Earl Lovelace: A Reading from Is Just a Movie
Part of the The 31st Annual Meeting of the West Indian Literature Conference. Hosted by Caribbean Literary and Cultural Studies at the University of Miami
Saturday, October 13, 2012 - 8:00pm
IN TRINIDAD, the 1970 Black Power rebellion has ended, and its leaders rounded up. Sonnyboy, desperate to be recognized as a revolutionary, forces the disinterested police to arrest him. King Kala, a singer, returns from detention and is sidelined in the calypso tent, his music dated and unfashionable. And so we follow them and the people of Cascadu through their experiments in music, politics, religion, and love. In their day-to-day adventures—be it a game of cricket, the short life of a corner shop, or a miracle at a funeral—they begin to see more clearly what their community has to offer for its liberation.

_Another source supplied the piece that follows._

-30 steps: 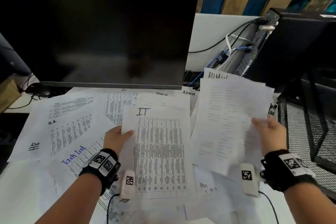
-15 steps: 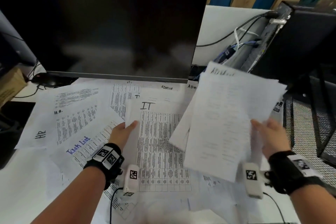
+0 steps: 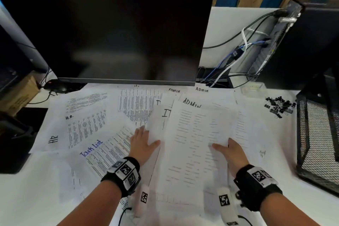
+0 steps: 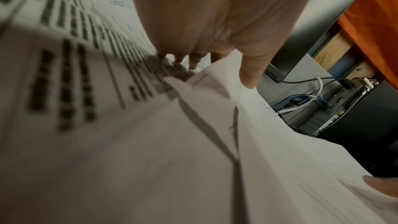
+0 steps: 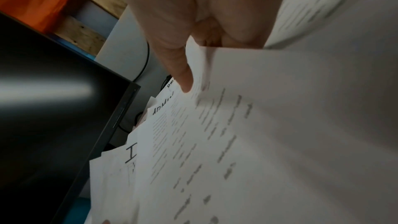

Humorous and serious, sad and uplifting, Is Just a Movie is a radiant novel about small moments of magic in ordinary life.
EARL LOVELACE was born in Toco, Trinidad, and has lived most of his life on the islands of Trinidad and Tobago. His books include While Gods Are Falling, winner of the BP Independence Award, the Caribbean classic The Dragon Can't Dance, and Salt, which won the 1997 Commonwealth Writers Prize. For Is Just a Movie, he has won the Grand Prize for Caribbean Literature by the Regional Council of Guadeloupe.
Praise for Is Just a Movie:
"Maker, destroyer, recorder, revealer: that is Earl Lovelace and here he is at his soaring rhapsodic best. Starring two hapless almost-been's in search of movie fame, Is Just A Movie takes us on wild loving absurdist journey to the heart of a contemporary Trinidad, a Trinidad so ravishingly alive that the Naipuls of the world could never have imagined it or possessed the soul to write about it."
—Junot Díaz, author, The Brief Wondrous Life of Oscar Wao
“Is Just a Movie is not just a movie, it’s a poem, too.”
—Arundhati Roy, author, The God of Small Things
“Written in a vigorous, patois-inflected prose, Is Just a Movie celebrates the lives of characters caught up in the ferment of 1970. The narrative scissors backwards and forwards in time, yet it memorably documents a period of “dreams and vitality” in Trinidad’s history, when Black Power was briefly in the ascendancy and, in the space of just one year, the island went through an accelerated cycle of political temptation and folly. Is Just a Movie confirms Lovelace as a master storyteller of the West Indies.”
"Lovelace is bursting with things to say about this complex, heterogeneous society in the late 20th century. This he does with a flair that at its best reaches a soaring rhapsody."
"Earl Lovelace writes like a man who has just discovered language and is amazed. Each word is a revelation"
“Heartfelt, hugely enjoyable…. Witty, sardonic, impassioned … transcendent, this is a sweet-natured but consistently incisive look at small-town life in transition.”
—Time Out London
“Vivid prose that seems to stroll effortlessly across the page. Lovelace’s writing is meticulously crafted but it retains its casual elegance.”
—Times Literary Supplement
"Lovelace has written an comic masterpiece. The dazzle of talent on display in this his latest novel is in its own way absurd. Yes, some writers do have it all."
—Colin Channer, author, Waiting in Vain
"The publication of a new novel by Earl Lovelace is an event to celebrate. This satire, while biting, is tempered with a pathos and humor which directs us to the fundamental humanity we have come to recognize in all of Lovelace's writing."
—Lawrence Scott, author, Night Calypso
"More than any other writer, the prose of Earl Lovelace is 'Trini to the bone.' And like the famed Cascadu river fish after which the village in Is Just a Movie is named, once its sweet flesh is tasted, the reader is destined to return to its shores."